Burst: On July 4, 1906, the new town of Indiana Harbor, with a population
that was 85 percent foreign-born, closed its main street and set about the
business of celebrating the holiday like Americans. Right down Michigan Avenue,
there were dashes and gunny sack races, and all sorts of joyous nonsense,
culminating in a fire hose competition between the volunteer laddies of The
Harbor and those of other towns in the Calumet Region. And throughout the day
there was the sound of music, played by a Romanian band that had been parading
up and down every street of Indiana Harbor since early morning, signaling the
residents that whatever else they were, they were Americans and it was time to
get down to Michigan Avenue and crow about it.

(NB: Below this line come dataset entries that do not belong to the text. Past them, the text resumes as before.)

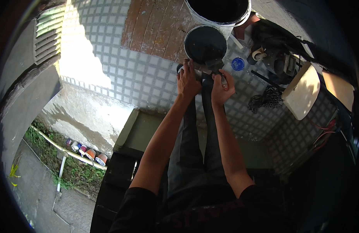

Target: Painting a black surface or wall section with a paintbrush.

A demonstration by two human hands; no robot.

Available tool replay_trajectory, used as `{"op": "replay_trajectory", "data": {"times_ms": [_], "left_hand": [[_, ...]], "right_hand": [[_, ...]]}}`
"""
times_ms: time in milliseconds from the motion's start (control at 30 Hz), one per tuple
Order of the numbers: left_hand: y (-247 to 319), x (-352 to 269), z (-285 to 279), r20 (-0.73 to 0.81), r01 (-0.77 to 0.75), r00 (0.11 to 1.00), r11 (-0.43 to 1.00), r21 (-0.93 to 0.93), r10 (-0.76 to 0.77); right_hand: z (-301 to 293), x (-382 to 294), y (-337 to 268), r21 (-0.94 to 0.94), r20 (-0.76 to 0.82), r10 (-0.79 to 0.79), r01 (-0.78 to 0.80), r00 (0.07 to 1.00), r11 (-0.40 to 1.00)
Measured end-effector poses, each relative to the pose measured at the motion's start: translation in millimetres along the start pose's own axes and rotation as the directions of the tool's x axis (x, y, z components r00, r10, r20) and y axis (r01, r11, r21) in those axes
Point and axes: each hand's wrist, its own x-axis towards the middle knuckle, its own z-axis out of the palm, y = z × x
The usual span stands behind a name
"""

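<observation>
Before me stands a bucket of dark liquid (205, 43) with a pale rim. My right hand (223, 87) grips a flat-bladed hand tool (214, 64), probably a putty knife or a flat brush, its dark end at the near rim. Beside it, my left hand (188, 81) has its fingers stretched towards the same rim, back of the hand upward. A thin brownish flat piece (202, 68) lies between the left fingers and the tool. Whether the left hand holds this piece cannot be made out, as its thumb and palm are hidden.
A larger white bucket (189, 7), dark inside, stands behind. A blue lid (238, 64), a tape roll (258, 54), a patterned cloth (265, 99) and a cream panel (302, 90) are to the right. A brown plank panel (156, 26) lies on the tiled floor (150, 72). Flowerpots (90, 153) line the lower left.
</observation>
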Motion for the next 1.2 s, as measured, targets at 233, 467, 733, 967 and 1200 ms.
{"op": "replay_trajectory", "data": {"times_ms": [233, 467, 733, 967, 1200], "left_hand": [[1, 0, -5, 0.060, 0.031, 0.998, 0.999, 0.021, -0.032], [4, 1, -2, 0.037, 0.021, 0.999, 0.999, 0.031, -0.022], [-2, 1, 2, 0.047, 0.029, 0.998, 1.000, 0.012, -0.030], [1, 0, 0, 0.041, 0.038, 0.998, 0.999, 0.008, -0.039], [4, 3, -1, 0.059, 0.045, 0.997, 0.999, 0.020, -0.046]], "right_hand": [[-12, 12, -33, -0.256, 0.133, -0.265, 0.291, 0.955, 0.922], [-14, 33, -20, -0.205, 0.237, -0.326, 0.375, 0.915, 0.904], [-30, 25, -28, -0.284, 0.323, -0.334, 0.428, 0.885, 0.858], [-12, 29, -51, 0.081, -0.036, 0.360, -0.356, 0.932, 0.931], [-2, 18, -28, 0.387, -0.138, 0.597, -0.512, 0.790, 0.767]]}}
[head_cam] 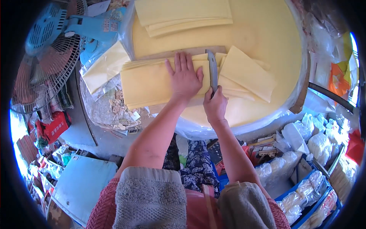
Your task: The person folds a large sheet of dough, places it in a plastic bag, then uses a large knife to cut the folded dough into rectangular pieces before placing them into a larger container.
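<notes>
My left hand (186, 75) lies flat, fingers spread, on a stack of folded yellow sheets (145, 86). In my right hand (216, 104) is the handle of a knife (212, 68), its broad metal blade upright along the right end of the stack. Part of a brown board (197, 51) shows beneath the stack. Right of the blade lie loose yellow pieces (247, 73), fanned over one another. Another pile of yellow sheets (186, 14) rests farther back on the large yellow round surface (274, 37). The knife's lower edge is hidden.
A blue fan (45, 31) with a wire guard stands at the left, near a yellow sheet on plastic (105, 67). Clear plastic (194, 128) wraps the round surface's rim. Bagged goods fill blue crates (303, 197) at the lower right. A pale blue panel (83, 183) is lower left.
</notes>
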Demonstrator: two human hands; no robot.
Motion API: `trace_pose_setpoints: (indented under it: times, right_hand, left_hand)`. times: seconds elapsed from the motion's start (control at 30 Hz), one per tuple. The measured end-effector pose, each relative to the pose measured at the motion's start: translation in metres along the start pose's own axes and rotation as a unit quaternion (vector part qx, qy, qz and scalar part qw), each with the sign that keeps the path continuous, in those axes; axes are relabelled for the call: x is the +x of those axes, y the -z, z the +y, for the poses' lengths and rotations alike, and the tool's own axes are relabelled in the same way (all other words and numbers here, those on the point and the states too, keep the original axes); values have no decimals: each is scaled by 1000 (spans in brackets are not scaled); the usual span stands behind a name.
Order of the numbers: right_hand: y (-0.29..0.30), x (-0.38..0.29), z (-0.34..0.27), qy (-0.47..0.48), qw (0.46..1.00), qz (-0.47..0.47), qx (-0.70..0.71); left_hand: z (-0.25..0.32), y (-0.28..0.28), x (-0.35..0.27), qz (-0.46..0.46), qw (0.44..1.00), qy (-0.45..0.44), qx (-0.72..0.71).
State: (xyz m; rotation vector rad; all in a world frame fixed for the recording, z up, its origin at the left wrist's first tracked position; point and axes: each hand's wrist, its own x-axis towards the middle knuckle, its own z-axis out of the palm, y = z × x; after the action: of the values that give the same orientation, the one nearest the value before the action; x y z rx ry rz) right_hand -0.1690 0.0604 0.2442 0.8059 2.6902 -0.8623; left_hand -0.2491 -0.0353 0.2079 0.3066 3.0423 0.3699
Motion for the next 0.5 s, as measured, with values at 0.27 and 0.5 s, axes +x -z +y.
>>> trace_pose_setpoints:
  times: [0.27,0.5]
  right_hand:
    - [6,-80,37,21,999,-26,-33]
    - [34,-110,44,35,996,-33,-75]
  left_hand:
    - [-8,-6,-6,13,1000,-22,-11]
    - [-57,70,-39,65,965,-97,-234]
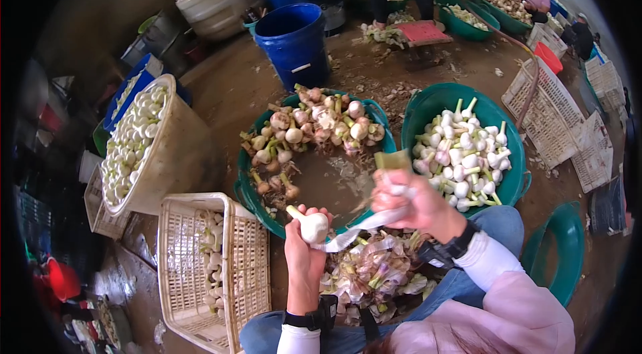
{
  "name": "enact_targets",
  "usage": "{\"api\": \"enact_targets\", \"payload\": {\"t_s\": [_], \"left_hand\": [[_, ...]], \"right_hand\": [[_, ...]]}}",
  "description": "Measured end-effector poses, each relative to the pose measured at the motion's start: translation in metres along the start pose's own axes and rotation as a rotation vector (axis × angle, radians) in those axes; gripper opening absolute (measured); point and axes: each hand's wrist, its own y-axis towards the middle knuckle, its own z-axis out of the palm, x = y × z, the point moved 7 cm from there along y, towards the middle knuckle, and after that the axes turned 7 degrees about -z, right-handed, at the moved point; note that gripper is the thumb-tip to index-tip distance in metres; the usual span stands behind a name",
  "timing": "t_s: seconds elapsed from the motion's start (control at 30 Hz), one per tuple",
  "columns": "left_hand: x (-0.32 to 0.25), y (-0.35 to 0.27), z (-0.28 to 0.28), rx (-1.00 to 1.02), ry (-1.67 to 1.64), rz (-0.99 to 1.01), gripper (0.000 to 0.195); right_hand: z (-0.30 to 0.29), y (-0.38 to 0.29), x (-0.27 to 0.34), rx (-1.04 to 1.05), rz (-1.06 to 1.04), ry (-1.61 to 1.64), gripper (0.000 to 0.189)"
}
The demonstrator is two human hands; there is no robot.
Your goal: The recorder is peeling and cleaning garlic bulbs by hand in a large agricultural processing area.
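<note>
A peeled white garlic bulb with a short stem rests in my left hand, its fingers curled round it. My right hand, up and to the right, is closed on a blurred tool with a flat yellowish end; its kind is unclear. A pale strip of garlic skin stretches between the bulb and my right hand. Beyond my hands, unpeeled garlic bulbs lie along the far side of a green tub of murky water or wet residue. Cleaned bulbs fill a second green tub at the right.
Loose garlic skins are heaped between my legs. A white plastic crate holds bulbs at the left, beside a big tilted white tub. A blue bucket stands ahead. A hose runs at the right; other people are farther back.
</note>
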Motion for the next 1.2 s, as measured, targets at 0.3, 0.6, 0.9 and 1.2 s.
{"api": "enact_targets", "payload": {"t_s": [0.3,0.6,0.9,1.2], "left_hand": [[-0.023,-0.012,0.063,0.119,0.663,0.456,0.046],[0.003,-0.055,0.055,0.417,1.207,-0.033,0.040],[-0.035,-0.060,0.064,0.196,1.415,0.294,0.039],[-0.088,-0.044,0.036,-0.354,1.903,0.786,0.049]], "right_hand": [[-0.121,-0.055,-0.102,0.309,0.216,-2.040,0.015],[-0.162,0.106,-0.084,-0.073,0.008,-1.741,0.014],[-0.262,0.247,-0.184,-0.554,0.138,-1.645,0.040],[-0.092,0.120,-0.132,-0.124,0.322,-0.517,0.031]]}}
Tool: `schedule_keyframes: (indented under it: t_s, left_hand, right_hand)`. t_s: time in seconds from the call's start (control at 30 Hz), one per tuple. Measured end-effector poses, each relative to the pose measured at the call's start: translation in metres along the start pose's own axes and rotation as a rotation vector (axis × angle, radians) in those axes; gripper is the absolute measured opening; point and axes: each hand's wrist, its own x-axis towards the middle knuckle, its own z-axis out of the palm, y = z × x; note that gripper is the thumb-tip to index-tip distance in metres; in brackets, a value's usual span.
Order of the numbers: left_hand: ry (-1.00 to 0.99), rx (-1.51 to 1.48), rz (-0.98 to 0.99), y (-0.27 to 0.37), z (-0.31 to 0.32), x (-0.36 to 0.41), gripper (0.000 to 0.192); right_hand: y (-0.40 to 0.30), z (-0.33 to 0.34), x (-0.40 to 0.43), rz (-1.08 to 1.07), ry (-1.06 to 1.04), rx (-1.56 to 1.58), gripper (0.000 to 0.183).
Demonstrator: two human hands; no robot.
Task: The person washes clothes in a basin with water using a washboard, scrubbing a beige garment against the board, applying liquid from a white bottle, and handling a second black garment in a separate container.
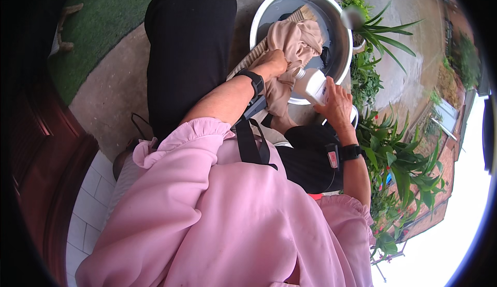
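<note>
A beige cloth garment (pixel 297 38) lies bunched on a ridged washboard (pixel 252 56) that leans across a metal basin (pixel 259 8). One end of the cloth hangs over the near rim. My left hand (pixel 273 64) grips a fold of this cloth, fingers curled in. In my right hand (pixel 337 101) is a white plastic bottle (pixel 312 87), held near its base and tilted so its neck points at the cloth by my left hand. Whether the neck is capped is unclear. Greyish water (pixel 271 11) stands in the basin, with a dark item (pixel 325 56) partly in it.
Potted plants (pixel 359 38) and leafy, red-flowered plants (pixel 404 158) line the right side. My black-clothed leg (pixel 190 54) extends left of the basin. Green artificial turf (pixel 101 34) covers ground farther left, with wet concrete (pixel 404 15) beyond the plants. A dark red door (pixel 42 139) stands at lower left.
</note>
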Motion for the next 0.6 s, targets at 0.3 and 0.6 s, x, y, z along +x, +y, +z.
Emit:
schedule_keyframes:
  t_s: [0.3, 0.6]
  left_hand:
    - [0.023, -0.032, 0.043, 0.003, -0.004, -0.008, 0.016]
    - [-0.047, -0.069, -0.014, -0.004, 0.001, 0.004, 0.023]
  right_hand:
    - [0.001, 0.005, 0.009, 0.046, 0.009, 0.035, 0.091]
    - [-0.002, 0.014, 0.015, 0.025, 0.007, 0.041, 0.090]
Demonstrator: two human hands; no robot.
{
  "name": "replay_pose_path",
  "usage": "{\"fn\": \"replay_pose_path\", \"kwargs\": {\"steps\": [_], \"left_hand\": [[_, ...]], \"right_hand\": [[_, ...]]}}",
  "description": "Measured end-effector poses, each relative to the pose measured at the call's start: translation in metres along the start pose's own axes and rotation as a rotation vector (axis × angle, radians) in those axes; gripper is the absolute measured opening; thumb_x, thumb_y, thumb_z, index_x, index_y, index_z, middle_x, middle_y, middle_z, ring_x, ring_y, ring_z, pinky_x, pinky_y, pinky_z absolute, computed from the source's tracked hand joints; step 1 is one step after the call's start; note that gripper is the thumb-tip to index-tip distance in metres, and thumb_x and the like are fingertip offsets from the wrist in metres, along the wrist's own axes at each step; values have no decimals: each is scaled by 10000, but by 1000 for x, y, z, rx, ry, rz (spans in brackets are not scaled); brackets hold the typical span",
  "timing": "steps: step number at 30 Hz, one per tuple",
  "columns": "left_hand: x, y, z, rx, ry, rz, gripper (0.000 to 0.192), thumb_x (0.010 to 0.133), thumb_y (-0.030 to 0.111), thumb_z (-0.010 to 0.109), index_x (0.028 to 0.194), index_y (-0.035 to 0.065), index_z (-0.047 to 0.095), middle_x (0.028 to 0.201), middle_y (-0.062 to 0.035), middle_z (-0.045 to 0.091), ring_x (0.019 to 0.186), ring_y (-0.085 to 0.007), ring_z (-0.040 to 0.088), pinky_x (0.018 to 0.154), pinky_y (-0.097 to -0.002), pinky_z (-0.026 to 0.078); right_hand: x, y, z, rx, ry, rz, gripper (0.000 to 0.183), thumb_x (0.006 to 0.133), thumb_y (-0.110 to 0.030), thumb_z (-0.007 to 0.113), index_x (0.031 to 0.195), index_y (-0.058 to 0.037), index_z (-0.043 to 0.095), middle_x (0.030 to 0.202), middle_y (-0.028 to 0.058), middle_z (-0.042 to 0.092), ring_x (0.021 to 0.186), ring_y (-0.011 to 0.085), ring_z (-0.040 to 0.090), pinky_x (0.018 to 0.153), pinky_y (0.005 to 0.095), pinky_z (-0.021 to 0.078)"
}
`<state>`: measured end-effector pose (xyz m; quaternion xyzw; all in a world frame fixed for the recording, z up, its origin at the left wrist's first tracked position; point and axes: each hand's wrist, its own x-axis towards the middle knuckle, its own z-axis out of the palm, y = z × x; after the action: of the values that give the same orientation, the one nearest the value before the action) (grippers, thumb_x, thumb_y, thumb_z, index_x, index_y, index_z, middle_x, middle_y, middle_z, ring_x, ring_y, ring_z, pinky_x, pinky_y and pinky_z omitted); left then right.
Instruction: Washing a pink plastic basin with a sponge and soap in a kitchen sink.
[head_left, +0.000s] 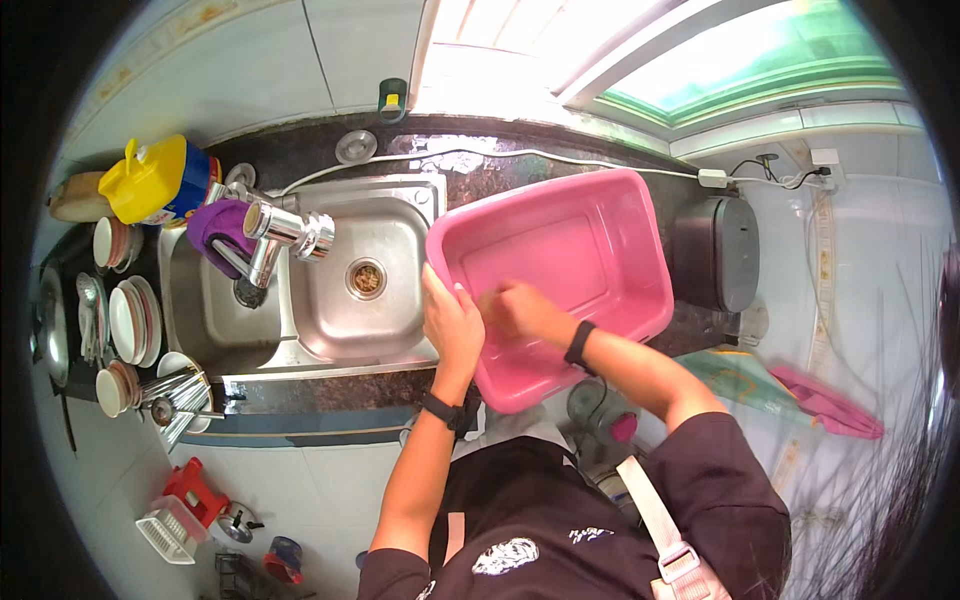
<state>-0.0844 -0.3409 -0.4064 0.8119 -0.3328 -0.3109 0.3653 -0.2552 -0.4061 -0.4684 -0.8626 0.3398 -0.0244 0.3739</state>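
A pink plastic basin (540, 255) sits tilted on the dark stone counter, just right of the steel double sink (360, 225). My left hand (454, 322) grips the basin's left rim, with the thumb over the edge. Inside the basin, near that same wall, is my right hand (525, 311). Its fingers are curled and blurred by motion, and something brownish seems to be at the fingertips, too smeared to name. Brown scraps lie in the drain strainer (367, 278) of the nearer sink bowl.
A chrome faucet (281, 232) with a purple cloth (217, 232) stands over the sink. Stacked bowls (135, 319), chopsticks (180, 401) and a yellow jug (146, 180) are at left. A white cable (525, 152) runs behind the basin to a socket. A dark bin-like container (716, 255) stands right.
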Motion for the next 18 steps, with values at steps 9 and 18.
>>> {"fn": "replay_pose_path", "kwargs": {"steps": [9, 18], "left_hand": [[-2, -6, 21, -57, 79, 106, 665, 996, 84, 552, 1580, -50, 262, 1501, -368, 469, 1343, -517, 522, 1115, -522, 428], [-1, -2, 16, -38, 75, 120, 700, 991, 82, 571, 1603, -21, 247, 1473, -355, 513, 1326, -504, 548, 1089, -526, 451]], "right_hand": [[14, 114, -63, -540, 424, 204, 278, 855, -72, 647, 1127, -21, 678, 1118, 240, 661, 1033, 435, 627, 917, 532, 529], [85, 32, -60, -336, 108, -368, 282, 889, -82, 591, 1135, -46, 723, 1126, 157, 656, 1084, 346, 633, 910, 439, 578]]}}
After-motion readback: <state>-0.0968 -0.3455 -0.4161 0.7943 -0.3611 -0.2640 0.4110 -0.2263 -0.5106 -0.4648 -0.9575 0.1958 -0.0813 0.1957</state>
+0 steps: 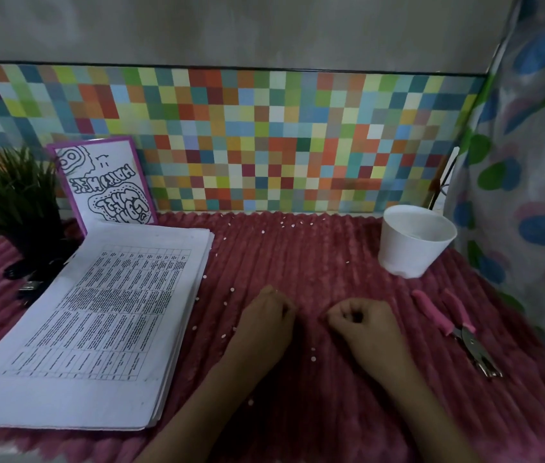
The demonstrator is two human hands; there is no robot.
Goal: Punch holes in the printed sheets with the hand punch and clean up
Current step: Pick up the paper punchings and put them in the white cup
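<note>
I can't read the tiny print on the sheets point(97, 312); my left hand point(266, 324) and right hand point(361, 325) curl over, hiding their palms

head view | faces forward and down | close above mat point(314, 262)

Person: two bare hands + forearms, seen from head cam.
L hand point(266, 315) & R hand point(361, 320) bare, forearms bare as far as frame shows; tiny pale glint on L knuckle, can't tell what; dim light, nails too blurred.
</note>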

In a relatively short time, the little band of Romanians grew exponentially
until one out of 10 people in the Twin City of Indiana Harbor and East Chicago
was Romanian. Of course, like everything else in the Twin City, the Romanians
on the east side of the Indiana Harbor Ship Canal were different from those on
the west side, separated by being from different parts of Romania and
practicing different religions: Catholic and Orthodox. But now, through the
magic of Americanization, they are one.
On July 11, from noon to 6 p.m. in East Chicago's City Hall Park, the
progeny of the original Twin City Romanians will emerge from their suburban
bunkers south of the Grand and Little Calumet rivers to re-join die-hard Twin
City Romanians, Romanians from other Calumet Region cities, and perhaps a few
non-Romanians in a Centennial blast - a Romanian Fest, which is a Roman Feast
with more danceable music. And to the strains of George Porumb's group,
Romanians and wannabe Romanians will pack away Romanian food galore - sarmale
(stuffed cabbage), mititei, carnati (sausage) and clatite. But there is one
problem.
The Twin City held an Irish Fest earlier in the centennial year. As a Scot
not given to conceding anything to the Irish, I must in fairness say that it
was truly a day to savor. The program was thrilling and just about everyone
hereabouts with a hint of Irish blood turned out for the event.
Well, you know the Irish and the tongues they carry in their heads. Because
the Irish constituted a fraction of the Twin City Romanian population, should
their festival turn out to have attracted more people than the Romanian Fest,
well ... let's just not even think about the consequences.